◆ TASK DETAILS: Among the entries, which lines carry the string "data"? Copy every one.
◆ ◆ ◆ ◆
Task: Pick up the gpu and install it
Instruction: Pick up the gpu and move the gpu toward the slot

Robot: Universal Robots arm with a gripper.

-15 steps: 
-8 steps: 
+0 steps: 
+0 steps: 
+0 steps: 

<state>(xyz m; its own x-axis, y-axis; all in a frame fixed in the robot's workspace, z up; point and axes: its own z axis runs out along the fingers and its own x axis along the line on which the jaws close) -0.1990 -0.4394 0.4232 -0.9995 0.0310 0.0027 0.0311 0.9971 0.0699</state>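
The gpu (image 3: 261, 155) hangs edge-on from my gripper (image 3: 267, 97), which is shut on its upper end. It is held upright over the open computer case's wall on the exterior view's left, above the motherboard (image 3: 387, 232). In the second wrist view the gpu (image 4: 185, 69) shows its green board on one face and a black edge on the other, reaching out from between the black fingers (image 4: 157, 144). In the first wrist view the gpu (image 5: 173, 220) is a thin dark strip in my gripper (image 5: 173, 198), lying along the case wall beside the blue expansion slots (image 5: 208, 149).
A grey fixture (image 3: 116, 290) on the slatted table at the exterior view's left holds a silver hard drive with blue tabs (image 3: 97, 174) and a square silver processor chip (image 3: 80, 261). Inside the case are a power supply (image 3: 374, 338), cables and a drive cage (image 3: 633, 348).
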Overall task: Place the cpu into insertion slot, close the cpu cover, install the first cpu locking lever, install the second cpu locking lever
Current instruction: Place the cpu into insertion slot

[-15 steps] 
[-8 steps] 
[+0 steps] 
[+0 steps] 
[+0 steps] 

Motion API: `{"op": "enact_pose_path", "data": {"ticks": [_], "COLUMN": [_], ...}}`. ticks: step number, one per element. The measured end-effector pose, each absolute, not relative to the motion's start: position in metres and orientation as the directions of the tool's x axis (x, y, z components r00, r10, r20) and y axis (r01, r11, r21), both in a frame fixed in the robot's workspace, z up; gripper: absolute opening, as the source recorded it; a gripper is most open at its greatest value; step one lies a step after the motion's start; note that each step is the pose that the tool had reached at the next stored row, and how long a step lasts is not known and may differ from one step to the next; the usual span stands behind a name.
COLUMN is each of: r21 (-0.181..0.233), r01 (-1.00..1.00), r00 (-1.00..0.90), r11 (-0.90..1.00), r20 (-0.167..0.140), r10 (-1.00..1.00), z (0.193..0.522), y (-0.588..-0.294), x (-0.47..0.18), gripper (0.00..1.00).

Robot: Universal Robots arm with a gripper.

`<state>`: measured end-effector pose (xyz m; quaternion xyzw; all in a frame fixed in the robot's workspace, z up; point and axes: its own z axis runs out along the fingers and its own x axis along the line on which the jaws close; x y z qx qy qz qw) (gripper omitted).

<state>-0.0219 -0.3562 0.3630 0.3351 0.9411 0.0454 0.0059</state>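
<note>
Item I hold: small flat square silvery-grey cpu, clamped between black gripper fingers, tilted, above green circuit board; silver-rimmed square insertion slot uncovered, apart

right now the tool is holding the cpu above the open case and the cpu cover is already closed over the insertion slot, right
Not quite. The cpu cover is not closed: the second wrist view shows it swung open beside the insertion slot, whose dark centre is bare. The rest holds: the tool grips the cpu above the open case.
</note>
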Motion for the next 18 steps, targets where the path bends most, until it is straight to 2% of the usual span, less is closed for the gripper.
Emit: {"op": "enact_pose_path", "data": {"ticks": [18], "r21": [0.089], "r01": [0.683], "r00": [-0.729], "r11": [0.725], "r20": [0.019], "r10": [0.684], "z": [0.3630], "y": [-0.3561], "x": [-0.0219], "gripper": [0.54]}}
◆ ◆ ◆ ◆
◆ EXERCISE OUTPUT:
Motion API: `{"op": "enact_pose_path", "data": {"ticks": [_], "COLUMN": [_], ...}}`. ticks: step number, one per element. The measured end-effector pose, each absolute, not relative to the motion's start: position in metres and orientation as the directions of the tool's x axis (x, y, z components r00, r10, r20) and y axis (r01, r11, r21), both in a frame fixed in the robot's workspace, z up; gripper: absolute opening, as the source recorded it; a gripper is most open at its greatest value; step one lies a step after the motion's start; note that each step is the pose that the tool had reached at the next stored row, and how long a step lasts is not known and may differ from one step to the next; the usual span stands behind a name.
Emit: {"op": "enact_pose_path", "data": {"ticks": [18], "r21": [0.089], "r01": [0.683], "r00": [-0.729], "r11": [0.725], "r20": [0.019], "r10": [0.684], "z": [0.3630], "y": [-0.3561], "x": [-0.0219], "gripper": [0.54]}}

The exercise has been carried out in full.